Oggi, alla dichiarazione da parte dell’Oms della fine dello stato di emergenza sanitaria internazionale per il Covid, le parole che utilizza sono “sollievo”, “gioia” ma anche “allerta” perchè, avverte, “ora dobbiamo tenere gli occhi aperti, per essere pronti quando la prossima pandemia si presenterà, perchè questo accadrà”.

Capobianchi: “rimanere vigili in attesa di una nuova pandemia”

Al centro dell’impresa, tre anni fa, un team quasi tutto al femminile di tre ricercatrici: “Ricordo quei momenti – racconta Capobianchi all’ANSA – con emozione, la sensazione forte era quella di lavorare insieme ed essere ‘sul pezzo’. Un risultato che abbiamo ottenuto grazie ad anni di esperienza e studio alle spalle. Ma certamente non posso dire di avere nostalgia di quei giorni”.

Oggi, invece, “la sensazione è quella di aver passato un guado importante, ora finalmente siamo dall’altra parte. Abbiamo vissuto un periodo che definirei eroico ma – afferma – il rischio, adesso, è di abbassare la guardia”. Un errore, questo, che potrebbe rivelarsi imperdonabile: “Il messaggio che voglio lanciare – afferma – è che ora più che mai dobbiamo essere pronti, non chiudere gli occhi, restare in allerta e vigili e, soprattutto, non sottovalutare neanche il minimo segnale”. Questo significa “prendere sul serio ogni avvisaglia, ogni focolaio infettivo inatteso”.

Che sia ufficialmente terminata l’emergenza internazionale non significa infatti, mette in guardia la scienziata, che il mondo non corra più alcun rischio. Attualmente, spiega, “siamo in una fase di convivenza non pacifica col virus, ma comunque sostenibile come è per altre malattie. La pandemia è durata tre anni, meno di altre pandemia in passato, e questo perchè abbiamo potuto contare su mezzi di contrasto potenti grazie alla scienza”.

Ma tutto questo, aggiunge, “ci lascia una grande eredità: l’aver capito che non possiamo permetterci più il lusso di farci cogliere impreparati, perchè ci sarà certamente una nuova pandemia. Non sappiamo quando, speriamo non troppo presto, ma ci sarà. E noi, il mondo, purtroppo, ce la stiamo mettendo tutta perchè questo accada, se pensiamo che i cambiamenti climatici, ai quali le attività umane danno un contributo sostanziale, sono fra i maggiori responsabili delle zoonosi, ovvero del processo che rende possibile il salto di specie e che rende un nuovo virus trasmissibile all’uomo”.

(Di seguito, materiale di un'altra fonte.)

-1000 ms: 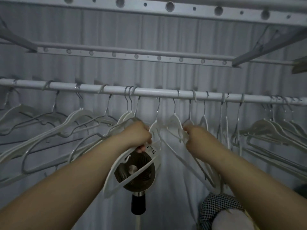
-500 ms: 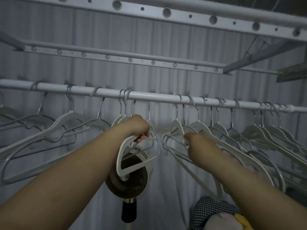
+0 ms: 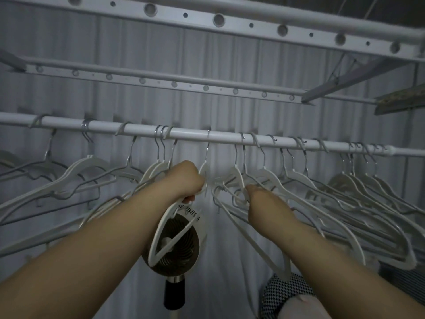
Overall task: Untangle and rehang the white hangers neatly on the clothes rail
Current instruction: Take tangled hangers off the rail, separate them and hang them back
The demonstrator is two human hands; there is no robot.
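The white hangers hang by metal hooks along the clothes rail, crowded and overlapping toward the right. At mid-rail the left hand is clenched around one hanger, which dangles in front of a round fan. The right hand grasps a tangled hanger just beside it. A checked cloth lies below.
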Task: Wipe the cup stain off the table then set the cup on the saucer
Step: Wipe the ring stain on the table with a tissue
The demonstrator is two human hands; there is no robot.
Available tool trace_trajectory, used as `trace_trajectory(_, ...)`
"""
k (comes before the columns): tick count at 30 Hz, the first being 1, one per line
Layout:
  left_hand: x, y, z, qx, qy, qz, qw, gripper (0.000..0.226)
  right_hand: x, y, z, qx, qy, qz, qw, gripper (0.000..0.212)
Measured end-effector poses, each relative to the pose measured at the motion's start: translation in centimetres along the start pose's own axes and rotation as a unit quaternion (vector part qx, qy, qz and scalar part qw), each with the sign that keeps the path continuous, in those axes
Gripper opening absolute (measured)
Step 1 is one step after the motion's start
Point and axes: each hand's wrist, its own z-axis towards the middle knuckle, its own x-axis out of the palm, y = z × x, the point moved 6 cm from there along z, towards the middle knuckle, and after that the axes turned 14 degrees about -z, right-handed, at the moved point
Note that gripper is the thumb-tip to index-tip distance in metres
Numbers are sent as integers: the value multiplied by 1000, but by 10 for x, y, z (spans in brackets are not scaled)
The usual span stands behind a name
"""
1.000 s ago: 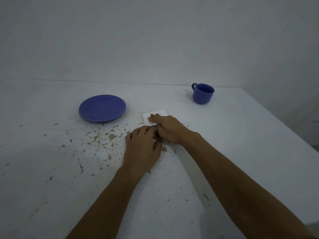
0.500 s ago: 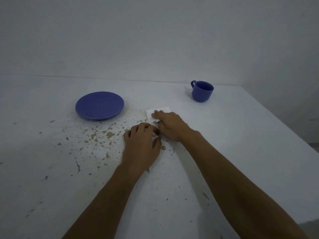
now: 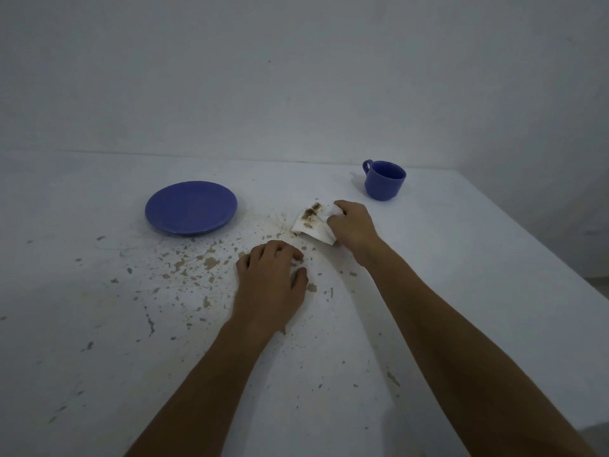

Uno scenario che non giustifica tuttavia pessimismo o rassegnazione. Al contrario, il monito di Capobianchi – attualmente docente di Biologia molecolare all’Università Unicamillus – è di fare tesoro delle nuove armi di cui ora disponiamo: “Una grande arma che abbiamo e che in questi tre anni si è molto perfezionata è innanzitutto il metodo del sequenziamento completo dei genomi virali, che prima della pandemia era applicato solo nei laboratori di frontiera”. E ci sono anche i vaccini ed i nuovi farmaci antivirali. E’ tutto ciò, conclude, che “in futuro potrà fare la differenza contro una nuova pandemia”.